What have I missed? What should be changed? Where am I off base?
Jeremy Kemper says
Really enjoy reading your work. Sales Manager Survival Guide is the first book I read when I was promoted to my first FLSM role back in 2016.
How have you seen sales cycle time most effectively calculated for wins and losses? Simply taking when the opportunity was added to CRM to close win or loss date? Or calculating based on a certain (early) stage to close date?
Working through fundamental analysis now to understand win rates, cycle times, and avg. deal size by product line.
David Brock says
Jeremy, thanks so much for the note. Glad you find SMSG helpful.
On sales cycle time, this is where I find some of the biggest errors in understanding pipeline metrics. Too often, people start measuring cycle time from first contact/meeting, when the opportunity is added to CRM, etc. This can be very inaccurate and misleading. For example, very often, there is no immediate need, the customer needs to be nurtured for some time. For example, in our own company pipeline, we have a number of opportunities we have nurtured for over a year. The customer has no immediate need, but we want to keep them engaged for when a need arises.
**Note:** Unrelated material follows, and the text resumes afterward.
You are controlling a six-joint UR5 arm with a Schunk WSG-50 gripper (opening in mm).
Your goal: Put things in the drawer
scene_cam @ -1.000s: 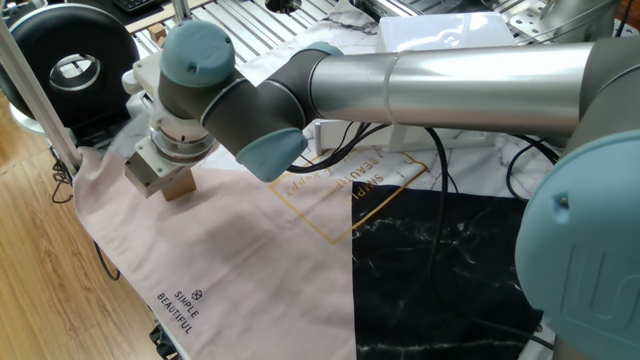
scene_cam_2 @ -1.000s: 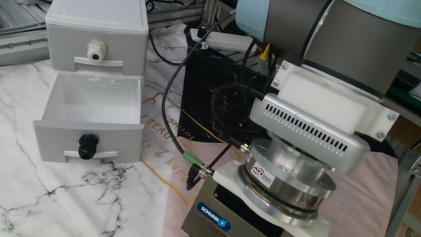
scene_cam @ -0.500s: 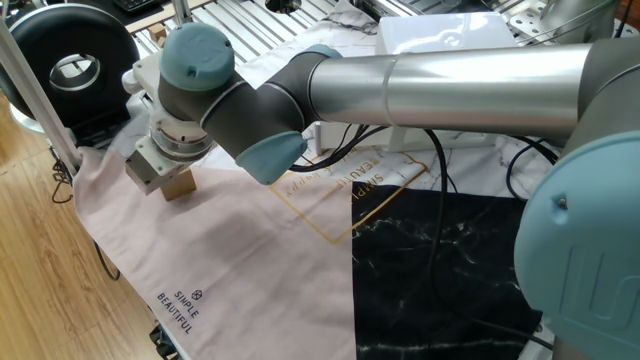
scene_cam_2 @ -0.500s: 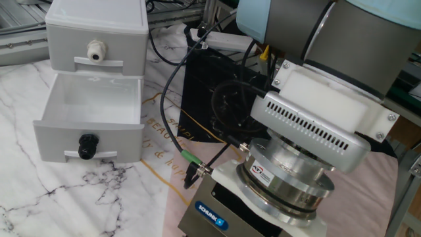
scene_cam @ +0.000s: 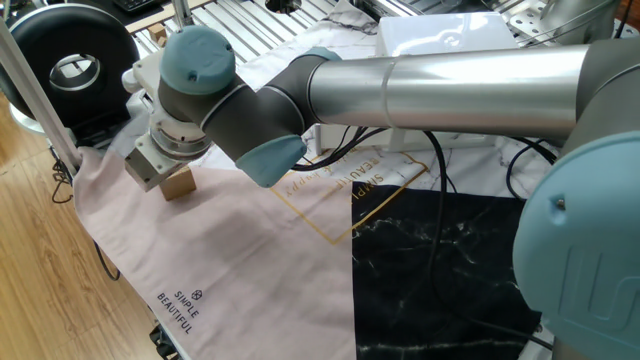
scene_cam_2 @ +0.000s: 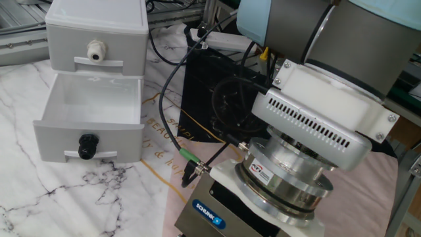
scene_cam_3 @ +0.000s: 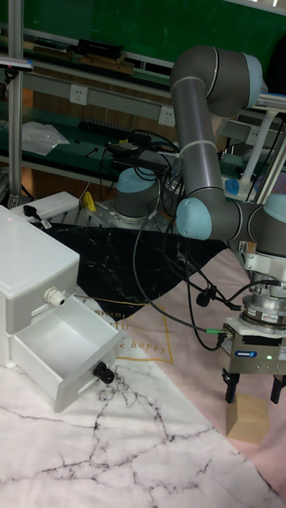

Also, too often, people game CRM, not putting opportunities in until very late. I have a very large client where, for bad reasons, the sellers weren’t entering something into CRM until they had a verbal commitment. This created all sorts of problems in understanding potential business, managing performance, etc.
I recommend starting to track “sales cycle time,” from the point the opportunity is qualified. That is, the customer commits they are going to do something, they have a target date in mind, and they know the consequences of doing nothing. From that point until the close date (PO, lost, abandoned) represents the sales cycle.
Hope this is helpful. Regards, Dave
Jeremy Kemper says
Thanks Dave! Very helpful. You nailed one of the biggest issues, reps adding opps after they know they have a deal.
I’ll apply the math from our qualified stage and go from there. Appreciate the insight.